Em termos metafóricos, a expressão é usada para descrever o que está no fundo do mar, rios ou lagoas e só aparece nos períodos mais rigorosos de estiagem, quando o nível da água cai drasticamente. No plano político, a expressão é utilizada para classificar ministros escolhidos em final de mandato ou, então, por presidentes intempestivos, incoerentes e intelectualmente limitados. 

Em ambos os casos, quem tem biografia, currículo sólido e sem informações falsas e bom nome quase sempre recusa o convite para não macular sua imagem profissional ou não perder a oportunidade de ser lembrado para compor o ministério de um futuro governo. Com isso, presidentes em final de mandato ou aqueles que perderam credibilidade sem ter chegado a completar o segundo ano de gestão só conseguem chamar para compor seu governo figuras menores, que em circunstâncias normais jamais seriam lembradas para ocupar um cargo de ministro. Esses são os “relevos submarinos” da vida política.

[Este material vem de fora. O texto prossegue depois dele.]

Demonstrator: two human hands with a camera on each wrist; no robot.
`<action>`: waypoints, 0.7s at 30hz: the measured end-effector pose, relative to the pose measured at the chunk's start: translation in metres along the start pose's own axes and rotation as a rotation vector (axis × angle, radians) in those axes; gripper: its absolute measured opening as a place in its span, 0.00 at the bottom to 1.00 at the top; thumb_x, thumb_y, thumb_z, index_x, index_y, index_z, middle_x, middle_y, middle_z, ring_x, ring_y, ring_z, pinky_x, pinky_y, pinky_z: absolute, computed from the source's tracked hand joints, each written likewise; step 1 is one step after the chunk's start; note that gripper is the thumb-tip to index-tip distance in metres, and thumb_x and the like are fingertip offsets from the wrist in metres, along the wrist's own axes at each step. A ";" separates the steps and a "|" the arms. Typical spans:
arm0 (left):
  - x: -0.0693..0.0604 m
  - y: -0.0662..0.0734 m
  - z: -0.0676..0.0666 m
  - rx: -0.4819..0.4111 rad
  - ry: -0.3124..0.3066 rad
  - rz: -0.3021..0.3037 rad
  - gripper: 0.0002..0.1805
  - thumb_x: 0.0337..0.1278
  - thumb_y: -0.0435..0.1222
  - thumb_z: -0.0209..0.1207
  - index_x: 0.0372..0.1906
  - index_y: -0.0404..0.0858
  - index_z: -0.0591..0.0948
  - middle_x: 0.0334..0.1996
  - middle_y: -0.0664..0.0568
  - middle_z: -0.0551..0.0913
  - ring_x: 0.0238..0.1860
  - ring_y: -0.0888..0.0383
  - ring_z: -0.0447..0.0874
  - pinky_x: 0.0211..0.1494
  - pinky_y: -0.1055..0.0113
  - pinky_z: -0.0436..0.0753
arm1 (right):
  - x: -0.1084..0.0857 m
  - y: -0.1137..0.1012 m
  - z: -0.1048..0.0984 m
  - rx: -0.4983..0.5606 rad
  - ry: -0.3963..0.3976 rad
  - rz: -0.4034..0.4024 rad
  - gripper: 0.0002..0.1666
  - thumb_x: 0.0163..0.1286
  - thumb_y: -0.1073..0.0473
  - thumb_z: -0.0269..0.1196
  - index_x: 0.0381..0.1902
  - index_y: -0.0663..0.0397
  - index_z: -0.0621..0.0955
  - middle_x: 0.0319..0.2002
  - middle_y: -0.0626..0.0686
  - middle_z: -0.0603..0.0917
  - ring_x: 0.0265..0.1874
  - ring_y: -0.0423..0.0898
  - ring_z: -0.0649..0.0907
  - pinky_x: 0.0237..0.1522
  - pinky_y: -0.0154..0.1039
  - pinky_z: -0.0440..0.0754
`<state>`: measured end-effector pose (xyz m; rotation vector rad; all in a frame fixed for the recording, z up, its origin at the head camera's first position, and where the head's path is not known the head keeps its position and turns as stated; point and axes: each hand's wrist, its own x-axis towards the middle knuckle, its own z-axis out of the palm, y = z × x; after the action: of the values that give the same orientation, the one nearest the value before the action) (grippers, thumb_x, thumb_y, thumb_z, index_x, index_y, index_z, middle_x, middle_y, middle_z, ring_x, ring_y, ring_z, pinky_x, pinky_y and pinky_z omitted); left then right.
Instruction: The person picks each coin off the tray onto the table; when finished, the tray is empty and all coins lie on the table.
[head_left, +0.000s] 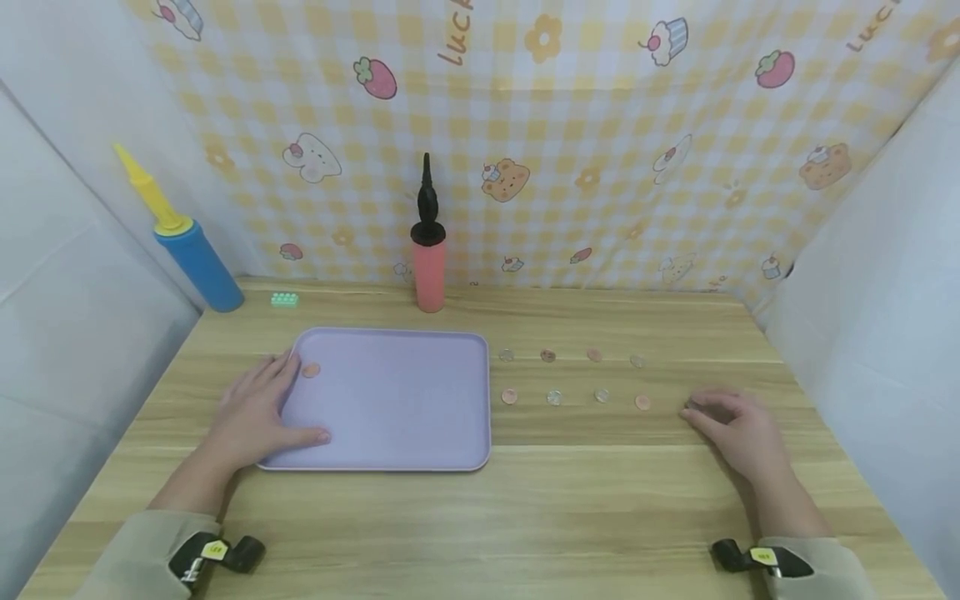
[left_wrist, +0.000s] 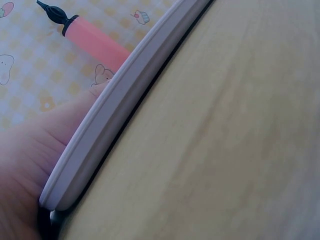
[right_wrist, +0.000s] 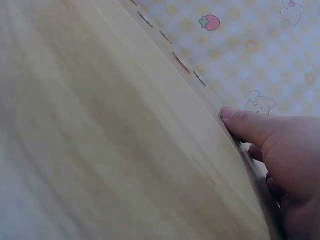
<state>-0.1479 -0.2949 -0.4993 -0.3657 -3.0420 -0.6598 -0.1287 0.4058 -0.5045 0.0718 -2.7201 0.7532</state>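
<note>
My left hand [head_left: 251, 412] rests over the left edge of a shallow lilac tray [head_left: 390, 400]. Its thumb lies inside the tray and its fingers stretch along the rim, near a copper coin [head_left: 311, 370] in the tray. In the left wrist view the tray's side wall [left_wrist: 115, 115] hides most of that hand. At the right, my right hand [head_left: 746, 429] pinches a small coin [head_left: 691, 404], mostly hidden, between thumb and fingertips at the tabletop. Left of it lie two rows of several copper and silver coins [head_left: 602, 396].
A pink balloon pump [head_left: 430, 275] with a black nozzle stands behind the tray. A blue and yellow pump [head_left: 202, 267] leans at the back left, beside a green toy brick [head_left: 284, 299]. A patterned cloth [head_left: 585, 125] backs the wooden table [head_left: 480, 533]; white panels stand at both sides.
</note>
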 end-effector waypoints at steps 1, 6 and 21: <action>0.000 0.000 0.000 0.000 0.000 0.000 0.78 0.40 0.70 0.76 0.84 0.26 0.52 0.83 0.29 0.51 0.81 0.24 0.46 0.73 0.20 0.46 | 0.000 0.000 -0.001 0.000 -0.006 -0.004 0.14 0.67 0.53 0.79 0.46 0.55 0.92 0.48 0.58 0.91 0.51 0.46 0.83 0.52 0.33 0.75; -0.001 -0.002 0.000 -0.003 0.000 0.000 0.78 0.41 0.70 0.76 0.84 0.26 0.52 0.84 0.29 0.51 0.81 0.25 0.46 0.73 0.20 0.47 | 0.001 -0.003 -0.002 -0.013 -0.033 0.002 0.17 0.68 0.53 0.77 0.48 0.60 0.91 0.52 0.64 0.89 0.55 0.66 0.81 0.56 0.68 0.76; 0.000 -0.001 0.001 -0.015 0.007 0.002 0.78 0.41 0.69 0.77 0.84 0.27 0.51 0.84 0.29 0.51 0.81 0.25 0.46 0.74 0.20 0.45 | -0.001 -0.006 -0.002 -0.015 -0.039 0.028 0.18 0.72 0.54 0.74 0.51 0.62 0.90 0.55 0.68 0.86 0.58 0.72 0.77 0.57 0.75 0.71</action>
<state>-0.1483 -0.2958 -0.5005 -0.3664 -3.0313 -0.6830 -0.1261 0.4021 -0.5000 0.0454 -2.7689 0.7467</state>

Desde que Abraham Weintraub se demitiu do MEC e fugiu do País, há 20 dias, quase todos os nomes cogitados pelo Palácio do Planalto para suceder-lhe têm esse perfil. Seja por pressão da ala ideológica liderada por um astrólogo apoiado pelos filhos do presidente, seja por intrigas palacianas e confabulações do Centrão, do ponto de vista de sua formação são profissionais com currículo bastante inferior ao dos membros do Conselho Nacional de Educação (CNE), muitos dos quais são professores titulares em instituições consagradas, e até mesmo ao de vários secretários estaduais de Educação. 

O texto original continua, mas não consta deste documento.